From the entries that follow, copy every line with the word "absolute".

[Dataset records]
= Beginning of Section =

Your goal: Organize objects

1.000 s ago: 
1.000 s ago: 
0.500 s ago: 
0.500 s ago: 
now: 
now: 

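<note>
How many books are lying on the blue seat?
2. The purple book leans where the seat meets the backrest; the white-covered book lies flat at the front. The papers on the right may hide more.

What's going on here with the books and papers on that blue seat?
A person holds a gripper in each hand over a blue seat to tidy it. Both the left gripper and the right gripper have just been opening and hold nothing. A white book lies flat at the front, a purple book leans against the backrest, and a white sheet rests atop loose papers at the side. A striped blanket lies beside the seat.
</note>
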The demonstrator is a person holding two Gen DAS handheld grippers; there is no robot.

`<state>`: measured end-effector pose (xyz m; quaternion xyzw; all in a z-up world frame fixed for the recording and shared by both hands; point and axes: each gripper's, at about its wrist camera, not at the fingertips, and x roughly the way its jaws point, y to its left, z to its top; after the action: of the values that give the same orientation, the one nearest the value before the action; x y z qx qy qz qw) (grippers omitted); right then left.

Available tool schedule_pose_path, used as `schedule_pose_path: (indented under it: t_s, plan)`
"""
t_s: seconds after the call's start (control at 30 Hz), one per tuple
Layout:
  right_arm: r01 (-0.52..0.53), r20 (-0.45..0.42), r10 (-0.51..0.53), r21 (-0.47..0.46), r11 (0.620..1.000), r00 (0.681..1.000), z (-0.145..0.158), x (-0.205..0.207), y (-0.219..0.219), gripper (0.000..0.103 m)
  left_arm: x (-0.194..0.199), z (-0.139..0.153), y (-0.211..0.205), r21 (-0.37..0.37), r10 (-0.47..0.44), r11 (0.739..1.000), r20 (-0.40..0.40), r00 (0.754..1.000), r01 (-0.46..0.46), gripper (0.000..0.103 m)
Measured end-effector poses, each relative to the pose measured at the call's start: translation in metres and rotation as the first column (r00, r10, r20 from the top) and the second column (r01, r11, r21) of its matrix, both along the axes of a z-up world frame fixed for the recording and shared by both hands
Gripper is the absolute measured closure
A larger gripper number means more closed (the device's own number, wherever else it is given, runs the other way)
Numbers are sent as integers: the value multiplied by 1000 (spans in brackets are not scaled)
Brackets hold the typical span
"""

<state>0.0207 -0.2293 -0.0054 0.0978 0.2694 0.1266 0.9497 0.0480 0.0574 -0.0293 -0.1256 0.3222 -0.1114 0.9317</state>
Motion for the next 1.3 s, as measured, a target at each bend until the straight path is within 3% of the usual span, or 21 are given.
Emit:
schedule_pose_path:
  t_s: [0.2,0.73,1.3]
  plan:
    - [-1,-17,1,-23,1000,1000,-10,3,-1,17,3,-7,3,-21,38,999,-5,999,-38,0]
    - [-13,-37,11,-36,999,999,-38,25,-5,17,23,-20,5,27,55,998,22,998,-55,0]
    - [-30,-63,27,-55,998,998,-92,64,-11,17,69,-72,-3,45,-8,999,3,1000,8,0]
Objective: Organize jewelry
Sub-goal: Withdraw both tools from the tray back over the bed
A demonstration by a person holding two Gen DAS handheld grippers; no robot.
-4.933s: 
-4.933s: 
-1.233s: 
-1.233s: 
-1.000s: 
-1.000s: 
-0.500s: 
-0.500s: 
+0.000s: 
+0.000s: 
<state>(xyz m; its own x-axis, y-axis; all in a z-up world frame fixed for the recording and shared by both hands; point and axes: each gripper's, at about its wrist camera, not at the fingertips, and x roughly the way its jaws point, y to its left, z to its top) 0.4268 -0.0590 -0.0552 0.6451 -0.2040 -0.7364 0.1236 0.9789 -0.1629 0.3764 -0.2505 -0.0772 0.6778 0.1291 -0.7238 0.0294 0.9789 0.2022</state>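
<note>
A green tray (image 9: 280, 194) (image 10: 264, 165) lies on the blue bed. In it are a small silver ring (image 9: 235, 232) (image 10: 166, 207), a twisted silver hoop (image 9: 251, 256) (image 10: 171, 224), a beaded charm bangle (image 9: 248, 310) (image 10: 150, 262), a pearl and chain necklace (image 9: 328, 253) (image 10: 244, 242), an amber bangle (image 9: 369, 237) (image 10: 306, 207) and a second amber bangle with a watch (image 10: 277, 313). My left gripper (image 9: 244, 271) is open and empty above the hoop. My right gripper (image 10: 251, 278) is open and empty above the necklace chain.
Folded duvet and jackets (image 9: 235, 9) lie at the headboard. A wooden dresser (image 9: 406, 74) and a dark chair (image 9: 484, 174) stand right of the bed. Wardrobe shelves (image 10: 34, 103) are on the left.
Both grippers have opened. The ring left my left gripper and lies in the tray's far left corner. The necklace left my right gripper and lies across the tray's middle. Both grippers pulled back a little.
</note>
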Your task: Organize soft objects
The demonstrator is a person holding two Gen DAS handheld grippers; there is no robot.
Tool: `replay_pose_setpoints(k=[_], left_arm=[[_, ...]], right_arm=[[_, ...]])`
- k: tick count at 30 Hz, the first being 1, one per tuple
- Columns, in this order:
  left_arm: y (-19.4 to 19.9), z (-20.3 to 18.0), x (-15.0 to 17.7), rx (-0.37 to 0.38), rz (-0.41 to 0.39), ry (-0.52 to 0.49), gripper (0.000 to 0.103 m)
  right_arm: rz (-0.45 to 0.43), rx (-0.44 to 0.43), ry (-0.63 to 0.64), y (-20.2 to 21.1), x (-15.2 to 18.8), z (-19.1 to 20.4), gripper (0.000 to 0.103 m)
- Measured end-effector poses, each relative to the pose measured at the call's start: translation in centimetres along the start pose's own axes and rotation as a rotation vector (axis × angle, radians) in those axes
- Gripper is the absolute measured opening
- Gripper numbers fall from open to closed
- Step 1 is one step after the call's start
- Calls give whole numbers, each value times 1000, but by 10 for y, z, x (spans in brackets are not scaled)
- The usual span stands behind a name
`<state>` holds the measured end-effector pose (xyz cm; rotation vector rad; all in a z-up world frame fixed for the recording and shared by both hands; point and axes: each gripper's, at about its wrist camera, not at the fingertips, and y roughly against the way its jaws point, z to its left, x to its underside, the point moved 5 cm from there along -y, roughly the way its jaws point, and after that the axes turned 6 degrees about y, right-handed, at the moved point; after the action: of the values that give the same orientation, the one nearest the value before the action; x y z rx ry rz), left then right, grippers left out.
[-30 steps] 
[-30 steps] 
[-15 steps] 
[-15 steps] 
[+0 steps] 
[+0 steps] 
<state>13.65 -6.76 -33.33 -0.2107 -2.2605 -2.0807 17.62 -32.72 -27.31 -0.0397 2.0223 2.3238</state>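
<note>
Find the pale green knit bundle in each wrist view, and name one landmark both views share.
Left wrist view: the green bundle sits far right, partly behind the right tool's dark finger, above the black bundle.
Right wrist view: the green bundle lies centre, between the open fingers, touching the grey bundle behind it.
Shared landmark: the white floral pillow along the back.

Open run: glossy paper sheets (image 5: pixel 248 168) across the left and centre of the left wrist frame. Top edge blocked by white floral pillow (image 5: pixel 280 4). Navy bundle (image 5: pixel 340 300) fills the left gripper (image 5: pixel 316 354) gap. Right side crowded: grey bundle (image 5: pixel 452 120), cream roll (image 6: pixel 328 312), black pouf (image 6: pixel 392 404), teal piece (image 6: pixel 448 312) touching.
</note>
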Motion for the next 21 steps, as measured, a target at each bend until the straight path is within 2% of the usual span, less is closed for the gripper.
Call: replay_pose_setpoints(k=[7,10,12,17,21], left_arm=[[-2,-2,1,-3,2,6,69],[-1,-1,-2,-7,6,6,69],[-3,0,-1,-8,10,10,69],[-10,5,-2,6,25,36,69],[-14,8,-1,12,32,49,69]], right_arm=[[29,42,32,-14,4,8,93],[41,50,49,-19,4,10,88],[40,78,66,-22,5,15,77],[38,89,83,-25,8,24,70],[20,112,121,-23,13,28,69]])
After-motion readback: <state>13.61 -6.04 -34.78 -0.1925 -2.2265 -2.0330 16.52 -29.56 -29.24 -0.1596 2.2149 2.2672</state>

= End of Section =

#### Finished exercise
Gripper is the absolute measured closure
- Gripper is the absolute measured opening

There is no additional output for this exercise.